O antecedente mais próximo
da situação agora criada com o
Equador foi a nacionalização
do gás na Bolívia, pouco depois
da posse de Evo Morales. Não
pela nacionalização em si, que
Lula disse ter entendido perfeitamente, mas pela maneira como Morales se comportou em
seguida: deu uma entrevista coletiva em Viena, à margem da
cúpula União Européia-América Latina e Caribe, para criticar
duramente o Brasil e a Petrobras, enquanto Lula viajava de
Brasília para Viena.
O presidente brasileiro, antes de responder, pediu a fita da
entrevista, para não basear-se
em interpretações dos jornalistas. Quando se encontrou com
o colega boliviano, no dia seguinte, avisou: "Não ponha
uma espada na minha cabeça
para negociar".
Evo Morales pôs a espada de
lado, embora as divergências
Brasil/Bolívia continuem em
muitos pontos, mas todos sendo tratados em negociações nas
quais o governo brasileiro não
tem sido surpreendido, ao contrário do que ocorreu com Rafael Correa agora.
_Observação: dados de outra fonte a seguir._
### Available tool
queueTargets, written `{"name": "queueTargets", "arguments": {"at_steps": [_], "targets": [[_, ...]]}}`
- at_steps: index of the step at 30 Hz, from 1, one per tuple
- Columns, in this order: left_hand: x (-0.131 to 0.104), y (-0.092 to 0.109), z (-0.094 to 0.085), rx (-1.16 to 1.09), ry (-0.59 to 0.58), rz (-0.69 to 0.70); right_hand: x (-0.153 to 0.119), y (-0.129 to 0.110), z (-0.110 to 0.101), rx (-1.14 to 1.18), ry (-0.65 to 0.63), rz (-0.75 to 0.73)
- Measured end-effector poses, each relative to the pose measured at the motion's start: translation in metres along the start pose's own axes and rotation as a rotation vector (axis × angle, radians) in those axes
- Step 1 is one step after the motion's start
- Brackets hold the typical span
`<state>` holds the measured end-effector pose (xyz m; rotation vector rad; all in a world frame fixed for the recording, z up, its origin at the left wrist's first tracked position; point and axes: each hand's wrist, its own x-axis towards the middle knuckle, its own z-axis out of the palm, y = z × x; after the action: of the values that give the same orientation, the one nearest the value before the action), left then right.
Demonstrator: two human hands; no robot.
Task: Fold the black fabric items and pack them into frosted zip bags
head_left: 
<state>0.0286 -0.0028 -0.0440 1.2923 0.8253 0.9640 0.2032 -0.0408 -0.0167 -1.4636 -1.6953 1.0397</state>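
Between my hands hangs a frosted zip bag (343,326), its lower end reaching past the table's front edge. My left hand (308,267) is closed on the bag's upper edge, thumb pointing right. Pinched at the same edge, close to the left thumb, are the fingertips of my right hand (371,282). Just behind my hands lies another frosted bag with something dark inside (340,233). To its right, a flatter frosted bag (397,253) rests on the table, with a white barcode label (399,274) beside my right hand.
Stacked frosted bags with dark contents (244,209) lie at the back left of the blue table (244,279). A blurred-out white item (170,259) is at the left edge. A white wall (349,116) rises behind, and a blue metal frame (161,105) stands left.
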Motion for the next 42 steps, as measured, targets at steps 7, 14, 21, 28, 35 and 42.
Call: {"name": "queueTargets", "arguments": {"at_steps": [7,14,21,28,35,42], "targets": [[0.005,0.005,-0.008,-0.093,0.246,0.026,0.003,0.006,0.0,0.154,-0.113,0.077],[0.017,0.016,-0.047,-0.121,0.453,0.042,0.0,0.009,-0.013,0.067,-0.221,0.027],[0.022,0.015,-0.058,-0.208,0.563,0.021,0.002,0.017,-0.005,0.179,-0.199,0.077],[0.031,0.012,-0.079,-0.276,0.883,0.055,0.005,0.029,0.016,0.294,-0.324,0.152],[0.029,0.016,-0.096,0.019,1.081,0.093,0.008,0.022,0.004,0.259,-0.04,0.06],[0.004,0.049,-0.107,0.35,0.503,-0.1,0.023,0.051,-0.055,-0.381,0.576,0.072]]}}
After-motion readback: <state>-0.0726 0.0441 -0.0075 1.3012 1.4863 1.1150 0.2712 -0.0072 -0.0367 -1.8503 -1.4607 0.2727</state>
Exatamente pela falta de antecedentes, é difícil antecipar o
que acontece agora que Lula resolveu "brigar" pela primeira
vez em seus praticamente seis
anos de governo.
Mas, no governo brasileiro, o
que se diz é que a bola está com
Correa. Cabe a ele o próximo
gesto, se de apaziguamento ou
de radicalização.
Ao chamar o embaixador em
Quito a Brasília para consultas,
Lula está implicitamente avisando que está pronto para radicalizar também, contrariando o estilo "paz e amor", que
adotou para vencer a eleição
em 2002 e ampliou para as relações internacionais.